2019.11.05
“声無き悲鳴”と“希望の声”
監督が長尺にこだわった理由は、作中の描写を見ていくと、だんだん理解できてくる。例えば、妻の浮気の真相を目撃して、思わず高層から飛び降りてしまう男や、地面に叩きつけられたその死体を、映画は画面にはっきりと映し出すことはない。少年と揉み合いになり、階段から落下する不良の一瞬の姿を、カメラはとらえようとしない。もちろんそれは、技術的な制約によるところも大きいはずだが、それより重要なのは、この映画が重大な出来事をそのまま表現するのでなく、それを目の当たりにする主人公たちの姿の方にカメラが向き、ピントが合っているということだ。

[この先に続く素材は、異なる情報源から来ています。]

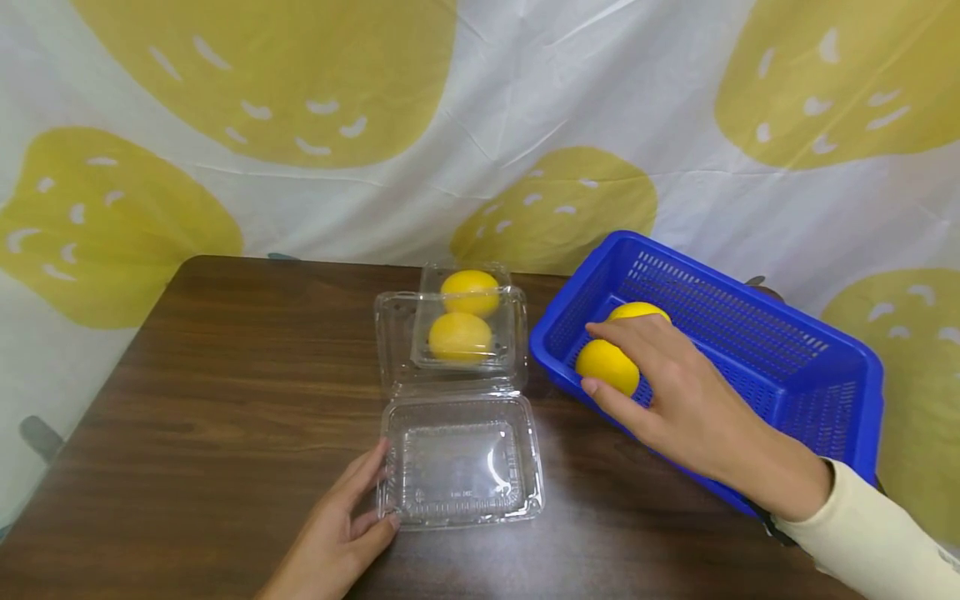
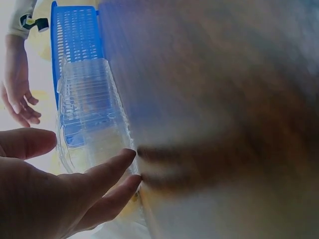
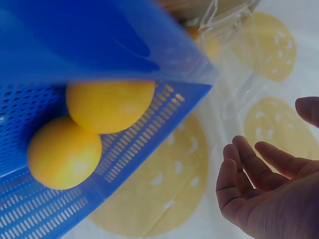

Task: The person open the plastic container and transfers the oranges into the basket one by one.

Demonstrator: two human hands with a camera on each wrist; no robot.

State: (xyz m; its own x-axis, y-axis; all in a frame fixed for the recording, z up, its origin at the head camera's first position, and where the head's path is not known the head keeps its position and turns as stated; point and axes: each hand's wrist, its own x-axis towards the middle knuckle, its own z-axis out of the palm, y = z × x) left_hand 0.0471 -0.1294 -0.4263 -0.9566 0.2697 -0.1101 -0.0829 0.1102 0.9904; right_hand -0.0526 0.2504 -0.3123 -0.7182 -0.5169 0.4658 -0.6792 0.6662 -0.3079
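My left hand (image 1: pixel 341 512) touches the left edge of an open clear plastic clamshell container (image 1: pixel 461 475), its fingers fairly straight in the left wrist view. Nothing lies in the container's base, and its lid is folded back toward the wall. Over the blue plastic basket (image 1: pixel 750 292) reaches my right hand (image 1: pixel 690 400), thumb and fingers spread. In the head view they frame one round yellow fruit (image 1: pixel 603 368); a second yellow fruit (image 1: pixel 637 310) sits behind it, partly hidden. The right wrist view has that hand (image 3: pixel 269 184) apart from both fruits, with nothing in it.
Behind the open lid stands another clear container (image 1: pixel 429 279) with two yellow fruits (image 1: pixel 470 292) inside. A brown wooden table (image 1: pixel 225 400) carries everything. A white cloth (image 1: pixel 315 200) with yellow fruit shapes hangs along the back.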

行き場のない少年がニセモノの長距離バスのチケットをつかまされて激しく抗議したことで、チンピラたちに人目のないところに連れていかれる途上で、少年が足を止めるシーンが印象的だ。スクリーンの中の少年も、それを見守る観客も、その先でひどいことが起きるのを知っている。そういう“バッド・フィーリング”を強めているのは、いままでの悲惨なシーンの累積によるところも大きい。“どうせ良いことなんか起きない”のである。

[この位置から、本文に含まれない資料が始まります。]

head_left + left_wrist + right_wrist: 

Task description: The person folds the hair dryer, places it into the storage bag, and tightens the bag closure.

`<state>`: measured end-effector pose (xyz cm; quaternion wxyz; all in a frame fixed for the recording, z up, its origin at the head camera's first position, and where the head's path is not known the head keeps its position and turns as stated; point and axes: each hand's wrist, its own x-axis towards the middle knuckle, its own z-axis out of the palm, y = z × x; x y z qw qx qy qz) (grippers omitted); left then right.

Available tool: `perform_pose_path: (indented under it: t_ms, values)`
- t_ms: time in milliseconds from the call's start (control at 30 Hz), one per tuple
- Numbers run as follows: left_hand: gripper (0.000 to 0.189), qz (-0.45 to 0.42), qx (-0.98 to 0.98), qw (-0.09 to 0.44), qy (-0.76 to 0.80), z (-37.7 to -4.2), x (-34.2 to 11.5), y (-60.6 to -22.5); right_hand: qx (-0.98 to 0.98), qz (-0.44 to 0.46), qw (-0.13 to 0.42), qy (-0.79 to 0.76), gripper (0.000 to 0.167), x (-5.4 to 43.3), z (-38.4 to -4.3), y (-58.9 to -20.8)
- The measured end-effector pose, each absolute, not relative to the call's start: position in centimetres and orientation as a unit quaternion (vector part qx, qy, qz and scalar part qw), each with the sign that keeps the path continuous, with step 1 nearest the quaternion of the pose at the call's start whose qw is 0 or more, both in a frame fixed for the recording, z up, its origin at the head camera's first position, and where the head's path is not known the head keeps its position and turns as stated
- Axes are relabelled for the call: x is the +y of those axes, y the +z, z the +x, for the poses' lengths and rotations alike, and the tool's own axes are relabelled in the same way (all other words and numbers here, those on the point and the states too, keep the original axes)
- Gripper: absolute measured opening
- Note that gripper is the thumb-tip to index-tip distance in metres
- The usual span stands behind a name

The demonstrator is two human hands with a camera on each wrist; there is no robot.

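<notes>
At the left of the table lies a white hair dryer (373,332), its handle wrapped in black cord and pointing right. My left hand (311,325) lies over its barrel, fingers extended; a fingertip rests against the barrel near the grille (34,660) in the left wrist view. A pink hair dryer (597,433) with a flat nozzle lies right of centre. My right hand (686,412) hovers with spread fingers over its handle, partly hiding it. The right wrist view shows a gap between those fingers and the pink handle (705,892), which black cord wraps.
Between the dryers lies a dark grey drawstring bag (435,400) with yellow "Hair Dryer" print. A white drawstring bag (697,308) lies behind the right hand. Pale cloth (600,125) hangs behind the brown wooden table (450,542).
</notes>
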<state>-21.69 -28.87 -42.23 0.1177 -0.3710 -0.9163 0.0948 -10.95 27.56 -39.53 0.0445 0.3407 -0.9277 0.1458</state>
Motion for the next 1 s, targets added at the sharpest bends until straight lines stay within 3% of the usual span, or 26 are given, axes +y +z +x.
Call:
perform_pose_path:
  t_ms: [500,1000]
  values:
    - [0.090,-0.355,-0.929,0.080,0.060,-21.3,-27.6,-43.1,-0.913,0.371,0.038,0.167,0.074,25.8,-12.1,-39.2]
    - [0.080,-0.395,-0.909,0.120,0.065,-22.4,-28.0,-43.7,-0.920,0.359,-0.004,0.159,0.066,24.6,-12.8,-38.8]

『象は静かに座っている』(c)Ms. CHU Yanhua and Mr. HU Yongzhen
いつでも期待が裏切られる人物たちを描くために、カメラはいつでも彼らを向き、彼らにピントを合わせる。そして、心が“声無き悲鳴をあげる”様子を映し出すのだ。その声を観客に聴かせるために、本作の演出は、悲劇へと向かうプロセスを丹念に描くことで、絶望への道程を観客にも歩ませる。だからこそ本作には長い上映時間が必要だったのだろう。そして観客は、ラストシーンにおいて、絶望の悲鳴とは逆の意味を表す、“ある声”を聴くことになる。